TASK TO CARRY OUT:
The response should be the lines of the data, starting at the first and ending at the one that contains "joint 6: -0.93", copied without change.

DATASET CONTENT:

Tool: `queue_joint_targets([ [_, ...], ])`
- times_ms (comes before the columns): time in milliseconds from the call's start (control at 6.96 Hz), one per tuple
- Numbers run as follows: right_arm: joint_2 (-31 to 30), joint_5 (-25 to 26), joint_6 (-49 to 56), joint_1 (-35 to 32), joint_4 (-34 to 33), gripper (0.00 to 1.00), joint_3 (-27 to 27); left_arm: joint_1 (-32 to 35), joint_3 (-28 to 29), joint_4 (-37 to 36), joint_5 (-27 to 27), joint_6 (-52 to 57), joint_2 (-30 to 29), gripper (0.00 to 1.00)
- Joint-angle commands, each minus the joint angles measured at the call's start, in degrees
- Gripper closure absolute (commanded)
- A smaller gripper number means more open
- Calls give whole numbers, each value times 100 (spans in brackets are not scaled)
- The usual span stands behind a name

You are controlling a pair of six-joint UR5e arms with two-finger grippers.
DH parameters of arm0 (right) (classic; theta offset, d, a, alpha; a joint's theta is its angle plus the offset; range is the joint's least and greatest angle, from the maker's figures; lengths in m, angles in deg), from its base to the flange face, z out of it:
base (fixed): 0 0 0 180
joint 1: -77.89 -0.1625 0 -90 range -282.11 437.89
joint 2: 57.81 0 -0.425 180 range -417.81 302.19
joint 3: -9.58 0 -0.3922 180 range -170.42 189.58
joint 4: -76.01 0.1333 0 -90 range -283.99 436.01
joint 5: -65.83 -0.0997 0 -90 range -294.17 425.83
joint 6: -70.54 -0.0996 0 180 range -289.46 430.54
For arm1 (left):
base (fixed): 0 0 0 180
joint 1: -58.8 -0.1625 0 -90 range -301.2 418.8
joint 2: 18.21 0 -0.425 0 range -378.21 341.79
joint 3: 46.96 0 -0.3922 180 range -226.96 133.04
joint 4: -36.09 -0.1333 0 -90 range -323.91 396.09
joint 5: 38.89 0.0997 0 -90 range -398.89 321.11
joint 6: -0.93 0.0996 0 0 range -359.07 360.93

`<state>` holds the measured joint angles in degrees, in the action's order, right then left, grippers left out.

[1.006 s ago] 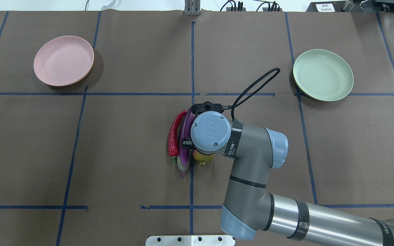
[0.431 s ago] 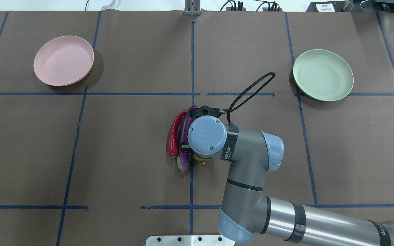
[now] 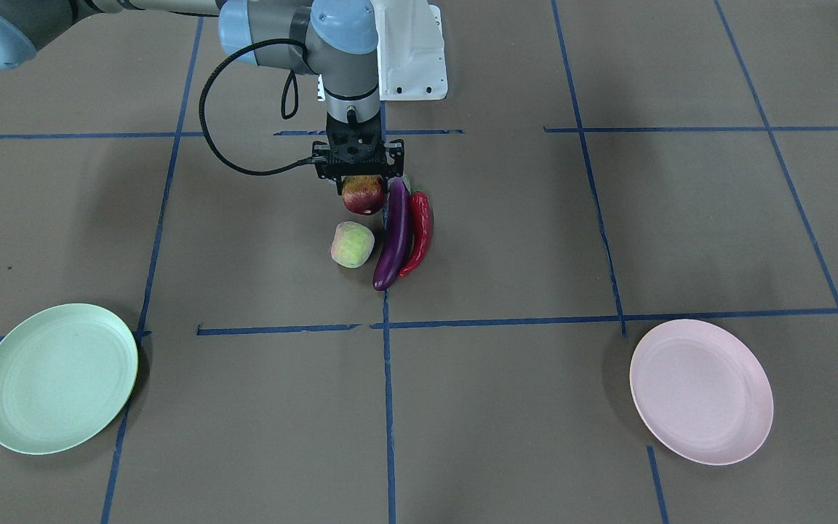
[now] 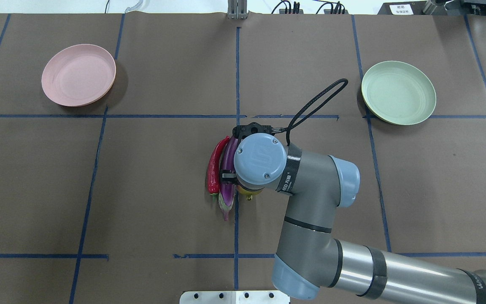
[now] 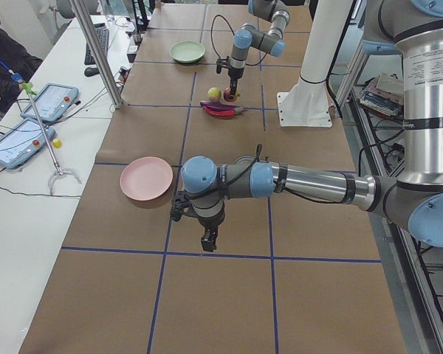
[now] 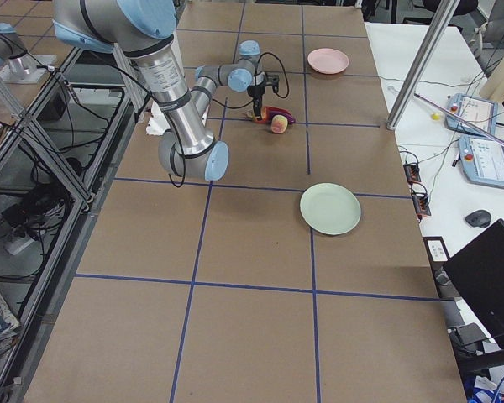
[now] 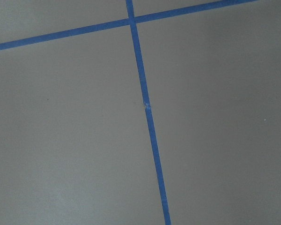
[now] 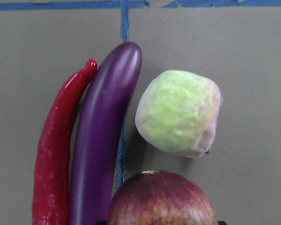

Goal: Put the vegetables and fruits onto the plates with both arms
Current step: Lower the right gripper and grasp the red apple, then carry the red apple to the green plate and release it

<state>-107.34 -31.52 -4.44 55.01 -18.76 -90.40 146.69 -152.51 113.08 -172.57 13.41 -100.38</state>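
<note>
My right gripper (image 3: 363, 191) points straight down and is shut on the dark red-and-yellow pomegranate (image 3: 363, 196), held low over the table; the fruit fills the bottom of the right wrist view (image 8: 161, 199). The pale green-pink peach (image 3: 352, 244) lies just beyond it. The purple eggplant (image 3: 393, 236) and the red chili (image 3: 420, 233) lie side by side next to them. The green plate (image 4: 398, 93) and the pink plate (image 4: 78, 75) are both empty. My left gripper (image 5: 207, 240) hangs over bare table near the pink plate; I cannot tell whether it is open.
The right arm's wrist (image 4: 260, 158) hides most of the pomegranate and the peach in the overhead view. A black cable loop (image 4: 317, 103) sticks out from the wrist. The white base block (image 3: 408, 54) stands at the robot's table edge. Blue tape lines cross the brown table.
The right wrist dropped lower over the pomegranate, then rose again and shifted slightly away from the robot. The eggplant, chili and plates have not moved.
</note>
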Motion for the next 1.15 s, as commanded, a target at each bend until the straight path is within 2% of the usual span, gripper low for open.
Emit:
queue_joint_targets([
  [0,-56,-658,410,-757,-437,98,-470,-9,-9,0,-9,0,0,0],
  [287,-459,-1231,1857,-1820,-358,98,-374,-9,0,0,-9,0,0,0],
  [431,-679,-1730,2673,-2365,-340,98,-165,-17,9,0,-9,0,0,0],
  [575,-777,-2135,3247,-2823,8,98,255,-18,9,0,-9,0,0,0],
  [862,-1224,-2585,4363,-3509,1498,98,1510,-18,0,0,-9,9,0,0],
  [1006,-1365,-2648,4978,-3852,1975,97,2082,-18,-9,0,-9,9,0,0],
])
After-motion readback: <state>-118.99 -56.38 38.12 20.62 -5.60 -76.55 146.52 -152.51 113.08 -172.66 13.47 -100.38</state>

SOLUTION FOR THIS EXERCISE:
Tool: `queue_joint_targets([ [_, ...], ])`
- times_ms (comes before the columns): time in milliseconds from the call's start (control at 6.96 Hz), one per tuple
- Numbers run as follows: right_arm: joint_2 (-31 to 30), joint_5 (-25 to 26), joint_6 (-49 to 56), joint_1 (-35 to 32), joint_4 (-34 to 33), gripper (0.00 to 1.00), joint_3 (-27 to 27); left_arm: joint_1 (-32 to 35), joint_3 (-28 to 29), joint_4 (-37 to 36), joint_5 (-27 to 27), joint_6 (-52 to 57), joint_2 (-30 to 29), gripper (0.00 to 1.00)
- Joint-angle commands, each minus the joint angles measured at the call's start, in degrees
- Gripper closure absolute (commanded)
- A smaller gripper number means more open
- Calls give whole numbers, each value times 100 (spans in brackets are not scaled)
- The usual span stands behind a name

You are controlling a pair of six-joint UR5e arms with two-finger grippers.
DH parameters of arm0 (right) (classic; theta offset, d, a, alpha; a joint's theta is its angle plus the offset; range is the joint's least and greatest angle, from the maker's figures; lengths in m, angles in deg), from its base to the flange face, z out of it:
base (fixed): 0 0 0 180
joint 1: -77.89 -0.1625 0 -90 range -282.11 437.89
joint 2: 57.81 0 -0.425 180 range -417.81 302.19
joint 3: -9.58 0 -0.3922 180 range -170.42 189.58
joint 4: -76.01 0.1333 0 -90 range -283.99 436.01
joint 5: -65.83 -0.0997 0 -90 range -294.17 425.83
joint 6: -70.54 -0.0996 0 180 range -289.46 430.54
For arm1 (left):
base (fixed): 0 0 0 180
joint 1: -58.8 -0.1625 0 -90 range -301.2 418.8
joint 2: 18.21 0 -0.425 0 range -378.21 341.79
joint 3: 46.96 0 -0.3922 180 range -226.96 133.04
joint 4: -36.09 -0.1333 0 -90 range -323.91 396.09
joint 5: 38.89 0.0997 0 -90 range -398.89 321.11
joint 6: -0.93 0.0996 0 0 range -359.07 360.93

The answer has been given, and the exercise is done.